◆ EXERCISE GOAL:
Please keep to the lines below from the one with "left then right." through the one with "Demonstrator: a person", and restate them word for word, ends included.

◆ Data entries:
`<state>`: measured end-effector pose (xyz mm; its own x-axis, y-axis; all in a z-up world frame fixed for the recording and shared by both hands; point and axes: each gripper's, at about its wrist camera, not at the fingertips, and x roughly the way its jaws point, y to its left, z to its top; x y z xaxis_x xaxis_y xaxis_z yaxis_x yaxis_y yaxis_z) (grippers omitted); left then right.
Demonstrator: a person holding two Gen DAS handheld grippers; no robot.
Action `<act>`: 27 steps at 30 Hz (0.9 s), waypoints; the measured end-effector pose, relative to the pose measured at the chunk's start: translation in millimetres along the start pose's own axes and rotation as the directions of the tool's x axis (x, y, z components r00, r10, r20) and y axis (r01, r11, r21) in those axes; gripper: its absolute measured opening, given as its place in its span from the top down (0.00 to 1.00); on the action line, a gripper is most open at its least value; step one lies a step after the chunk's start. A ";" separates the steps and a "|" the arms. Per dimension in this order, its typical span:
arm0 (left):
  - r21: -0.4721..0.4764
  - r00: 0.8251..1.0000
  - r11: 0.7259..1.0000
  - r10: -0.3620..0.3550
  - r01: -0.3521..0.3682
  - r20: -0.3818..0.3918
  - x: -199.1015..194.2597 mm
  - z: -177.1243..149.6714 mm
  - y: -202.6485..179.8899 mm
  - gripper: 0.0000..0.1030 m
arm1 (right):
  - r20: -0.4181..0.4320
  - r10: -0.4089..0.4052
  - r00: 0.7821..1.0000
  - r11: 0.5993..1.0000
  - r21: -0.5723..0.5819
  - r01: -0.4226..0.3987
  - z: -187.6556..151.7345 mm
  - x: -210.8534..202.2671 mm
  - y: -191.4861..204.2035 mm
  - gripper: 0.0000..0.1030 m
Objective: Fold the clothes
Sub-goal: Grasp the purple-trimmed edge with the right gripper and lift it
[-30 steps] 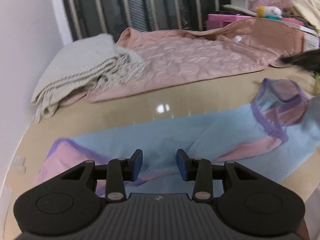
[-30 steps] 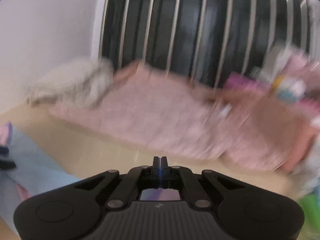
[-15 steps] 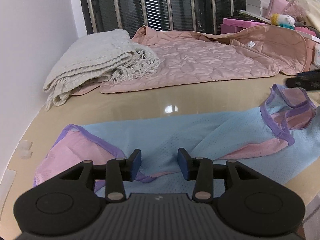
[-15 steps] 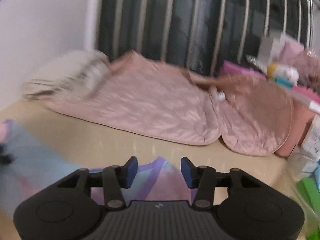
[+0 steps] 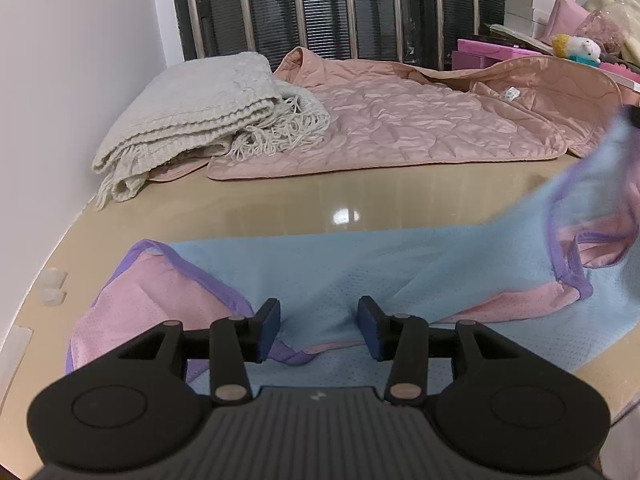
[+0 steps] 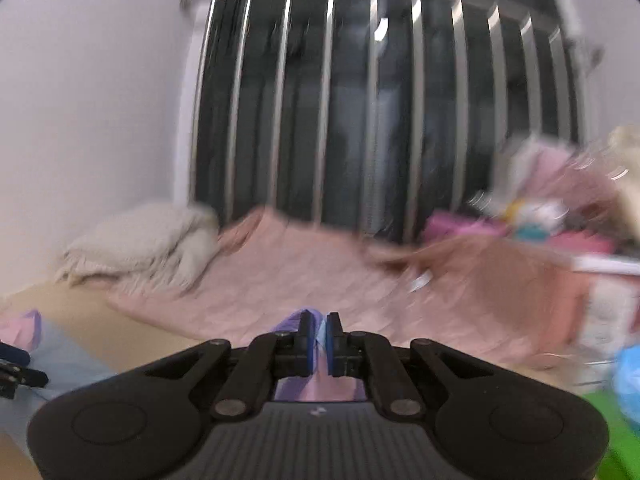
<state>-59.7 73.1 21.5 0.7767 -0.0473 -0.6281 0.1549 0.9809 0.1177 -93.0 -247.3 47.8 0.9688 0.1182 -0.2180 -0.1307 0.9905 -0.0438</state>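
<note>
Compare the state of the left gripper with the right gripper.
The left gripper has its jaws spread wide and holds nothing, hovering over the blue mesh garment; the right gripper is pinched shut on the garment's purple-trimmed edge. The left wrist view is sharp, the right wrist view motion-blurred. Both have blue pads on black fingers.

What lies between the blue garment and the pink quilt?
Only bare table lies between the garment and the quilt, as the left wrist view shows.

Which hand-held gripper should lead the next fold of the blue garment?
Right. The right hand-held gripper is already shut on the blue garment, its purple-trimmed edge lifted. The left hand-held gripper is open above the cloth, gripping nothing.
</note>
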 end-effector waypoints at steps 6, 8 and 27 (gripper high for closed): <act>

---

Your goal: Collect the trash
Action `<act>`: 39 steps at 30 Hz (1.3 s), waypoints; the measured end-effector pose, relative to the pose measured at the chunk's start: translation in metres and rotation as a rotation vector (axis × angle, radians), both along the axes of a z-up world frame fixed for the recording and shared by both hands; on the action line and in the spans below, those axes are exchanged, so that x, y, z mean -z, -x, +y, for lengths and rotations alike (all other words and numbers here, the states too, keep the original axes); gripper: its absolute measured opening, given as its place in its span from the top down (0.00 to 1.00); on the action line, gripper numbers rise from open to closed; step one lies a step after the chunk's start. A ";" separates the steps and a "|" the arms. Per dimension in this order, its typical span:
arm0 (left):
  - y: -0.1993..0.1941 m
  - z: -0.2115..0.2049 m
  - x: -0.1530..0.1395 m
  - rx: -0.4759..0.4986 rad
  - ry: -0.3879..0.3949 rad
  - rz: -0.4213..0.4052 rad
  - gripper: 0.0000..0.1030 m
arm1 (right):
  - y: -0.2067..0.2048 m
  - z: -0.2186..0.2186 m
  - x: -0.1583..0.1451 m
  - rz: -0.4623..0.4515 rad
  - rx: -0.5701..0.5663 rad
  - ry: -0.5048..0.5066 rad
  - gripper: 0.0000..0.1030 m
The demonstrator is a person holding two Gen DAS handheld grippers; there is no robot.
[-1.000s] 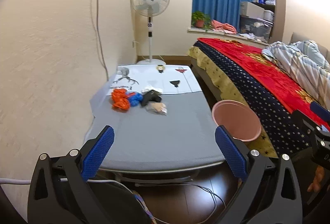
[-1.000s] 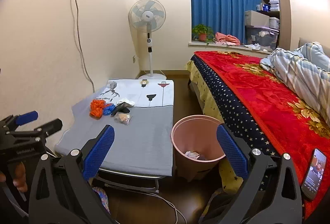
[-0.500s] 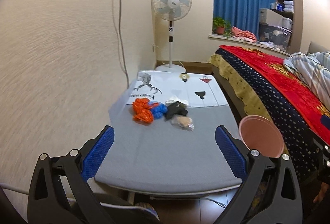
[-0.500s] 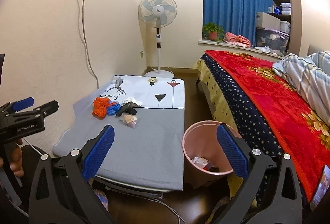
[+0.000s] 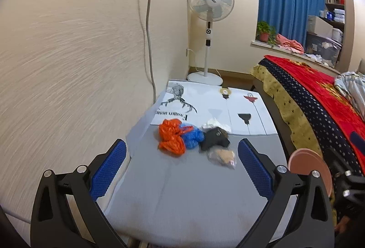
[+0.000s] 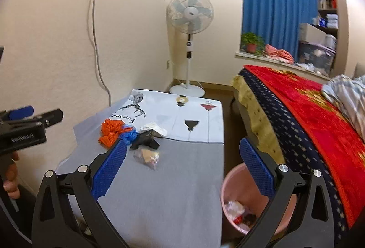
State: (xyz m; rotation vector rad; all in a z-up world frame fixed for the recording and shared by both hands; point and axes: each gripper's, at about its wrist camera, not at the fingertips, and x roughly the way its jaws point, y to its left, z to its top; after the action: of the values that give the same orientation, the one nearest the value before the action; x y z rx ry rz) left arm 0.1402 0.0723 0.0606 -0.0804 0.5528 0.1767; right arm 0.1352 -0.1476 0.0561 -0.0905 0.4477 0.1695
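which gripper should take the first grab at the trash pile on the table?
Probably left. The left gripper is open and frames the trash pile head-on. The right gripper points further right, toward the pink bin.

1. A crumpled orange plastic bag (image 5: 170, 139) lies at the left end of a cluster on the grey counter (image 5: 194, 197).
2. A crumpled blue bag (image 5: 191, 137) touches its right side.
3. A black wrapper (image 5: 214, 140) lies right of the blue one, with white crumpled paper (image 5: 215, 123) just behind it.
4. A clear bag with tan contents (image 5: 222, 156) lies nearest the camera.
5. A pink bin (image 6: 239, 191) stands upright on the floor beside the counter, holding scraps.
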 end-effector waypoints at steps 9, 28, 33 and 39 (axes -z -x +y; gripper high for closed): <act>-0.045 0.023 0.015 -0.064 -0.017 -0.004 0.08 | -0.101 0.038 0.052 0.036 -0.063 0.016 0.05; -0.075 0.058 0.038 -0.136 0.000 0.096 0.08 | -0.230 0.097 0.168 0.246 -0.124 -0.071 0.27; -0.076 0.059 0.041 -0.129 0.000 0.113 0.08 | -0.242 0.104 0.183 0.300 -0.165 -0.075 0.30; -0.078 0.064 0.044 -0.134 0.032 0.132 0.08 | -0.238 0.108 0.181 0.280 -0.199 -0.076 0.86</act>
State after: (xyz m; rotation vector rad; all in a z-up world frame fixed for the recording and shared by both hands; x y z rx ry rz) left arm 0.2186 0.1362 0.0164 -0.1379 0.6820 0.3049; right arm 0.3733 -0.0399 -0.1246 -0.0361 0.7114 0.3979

◆ ANSWER TO THE PROBLEM:
`<state>`: measured end-effector pose (xyz mm; its own x-axis, y-axis; all in a z-up world frame fixed for the recording and shared by both hands; point and axes: each gripper's, at about its wrist camera, not at the fingertips, and x roughly the way its jaws point, y to its left, z to its top; x y z xaxis_x xaxis_y xaxis_z yaxis_x yaxis_y yaxis_z) (grippers omitted); left then right.
Demonstrator: a person holding two Gen DAS handheld grippers; no robot.

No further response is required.